There are hundreds of landfill methane extraction facilities that use the methane from garbage decomposition to produce electricity using spark ignited diesel engines. There is a large one near my Chicagoland townhome, located along Willow Road west of the Lake. Google Earth will take you there. The top of the big old landfill is now Willow Hill Golf Course. Methane collection wells dot the sloped sides; two Caterpillar spark ignited diesel generators are housed in the structure at the entrance off Willow Road.

But biomethane from garbage and sewage decomposition is limited in quantity both by source material and by production time perspectives, as digestion is a fairly slow process. It is possible to range the supply magnitude problem. SoCalGas is the largest natural gas utility in California. It has 20.9 million customers. Seventy percent on 40% biomethane is ‘only’ 5.85 million customers supplied with biomethane. Nope.
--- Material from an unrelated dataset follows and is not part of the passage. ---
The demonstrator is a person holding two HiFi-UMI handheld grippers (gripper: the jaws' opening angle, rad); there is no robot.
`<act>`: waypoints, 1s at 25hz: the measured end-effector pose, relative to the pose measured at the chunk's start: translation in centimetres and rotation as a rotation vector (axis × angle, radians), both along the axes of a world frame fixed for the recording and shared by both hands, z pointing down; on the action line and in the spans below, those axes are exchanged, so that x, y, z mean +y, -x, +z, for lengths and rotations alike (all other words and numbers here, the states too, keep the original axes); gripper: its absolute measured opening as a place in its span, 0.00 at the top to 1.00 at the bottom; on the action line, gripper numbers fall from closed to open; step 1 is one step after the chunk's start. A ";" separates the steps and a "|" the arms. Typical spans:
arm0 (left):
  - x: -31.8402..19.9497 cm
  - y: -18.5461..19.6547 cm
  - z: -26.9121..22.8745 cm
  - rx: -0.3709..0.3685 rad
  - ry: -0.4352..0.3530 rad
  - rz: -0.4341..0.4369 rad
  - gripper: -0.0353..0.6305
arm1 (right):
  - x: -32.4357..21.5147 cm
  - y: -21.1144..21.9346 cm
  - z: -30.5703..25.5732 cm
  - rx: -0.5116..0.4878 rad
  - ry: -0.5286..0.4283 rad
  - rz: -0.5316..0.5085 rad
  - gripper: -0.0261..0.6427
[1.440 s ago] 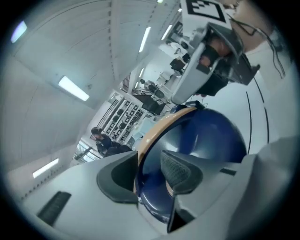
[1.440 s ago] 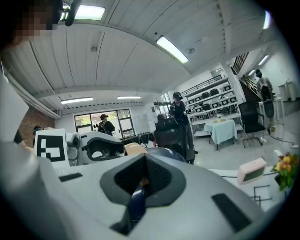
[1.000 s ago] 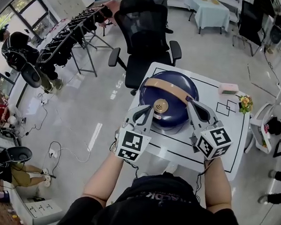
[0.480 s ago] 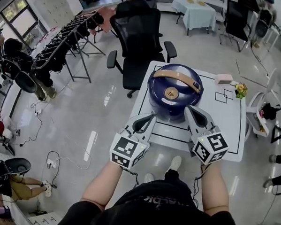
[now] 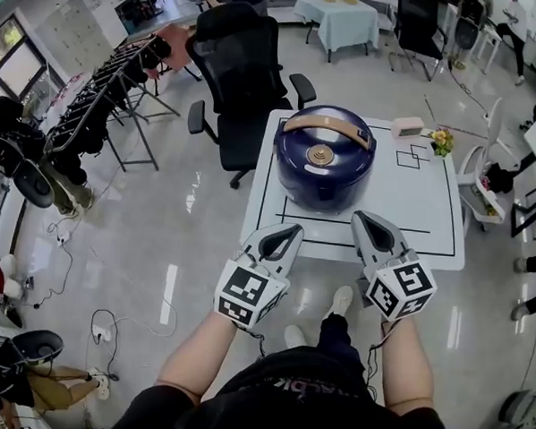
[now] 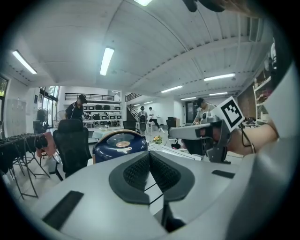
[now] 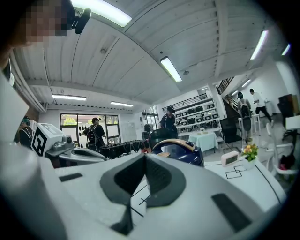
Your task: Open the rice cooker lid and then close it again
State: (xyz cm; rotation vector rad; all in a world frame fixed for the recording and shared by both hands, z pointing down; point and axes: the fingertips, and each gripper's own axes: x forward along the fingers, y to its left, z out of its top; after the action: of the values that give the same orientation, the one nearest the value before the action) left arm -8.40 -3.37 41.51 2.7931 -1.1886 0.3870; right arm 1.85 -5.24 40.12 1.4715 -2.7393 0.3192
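Note:
A dark blue rice cooker [image 5: 323, 164] with a tan handle and a gold knob stands on the white table [image 5: 430, 209], its lid down. It also shows beyond the jaws as the blue rice cooker [image 6: 119, 145] in the left gripper view and the blue rice cooker [image 7: 180, 150] in the right gripper view. My left gripper [image 5: 293, 229] is shut and empty, short of the table's near edge. My right gripper [image 5: 358, 217] is shut and empty too, at the near edge, right of the cooker. Neither touches the cooker.
A black office chair [image 5: 244, 69] stands behind the table. On the table's far right lie a small pink clock [image 5: 406, 128] and a little flower pot [image 5: 443, 140]. A rack of dark gear [image 5: 104, 93] is at the left. People stand in the background.
Both grippers have drawn back from the cooker toward me, from beside its body to the table's near edge. The cooker stays put with its lid down.

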 end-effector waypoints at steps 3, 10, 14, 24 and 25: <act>0.9 -0.9 0.3 0.011 0.007 0.039 0.94 | 1.2 -0.8 0.2 0.007 0.006 0.037 0.96; 2.5 -3.1 0.1 0.040 0.008 0.090 0.94 | 3.5 -2.9 -0.6 0.030 -0.004 0.088 0.96; 2.7 -3.7 -0.4 0.055 0.004 0.079 0.94 | 3.9 -3.8 -1.1 0.031 -0.011 0.093 0.96; 1.9 -5.1 -0.9 0.065 0.003 0.034 0.94 | 3.1 -5.0 -0.7 0.021 0.003 0.054 0.96; 1.8 -5.2 -0.8 0.063 0.004 0.032 0.94 | 3.0 -5.1 -0.6 0.020 0.006 0.051 0.96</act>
State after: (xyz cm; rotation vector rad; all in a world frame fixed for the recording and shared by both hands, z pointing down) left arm -3.22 -1.56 40.72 2.8013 -1.1299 0.3004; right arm 6.94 -2.25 39.56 1.5372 -2.6864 0.3115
50% reduction in building natural gas consumption

Utility natural gas is mostly for CCGT. SoCalEd likes lots of renewables, but will need natural gas for backup generation. With enough renewables and backup this aspiration might be possible.

Residential natural gas is mostly for heating and hot water. Those functions could be electrified, but at great cost to the building owners and no cost to SoCalEd, same problem as with electrified vehicles (see previous parts 3 and 4). The grid would have an even larger ‘decarbonized electricity’ set of virtually insurmountable renewables problems.

So even though the low carbon fuels figure is big, pretty and green, it is comprised of newly found elements from SoCal’s periodic table: impossibilium and hopium.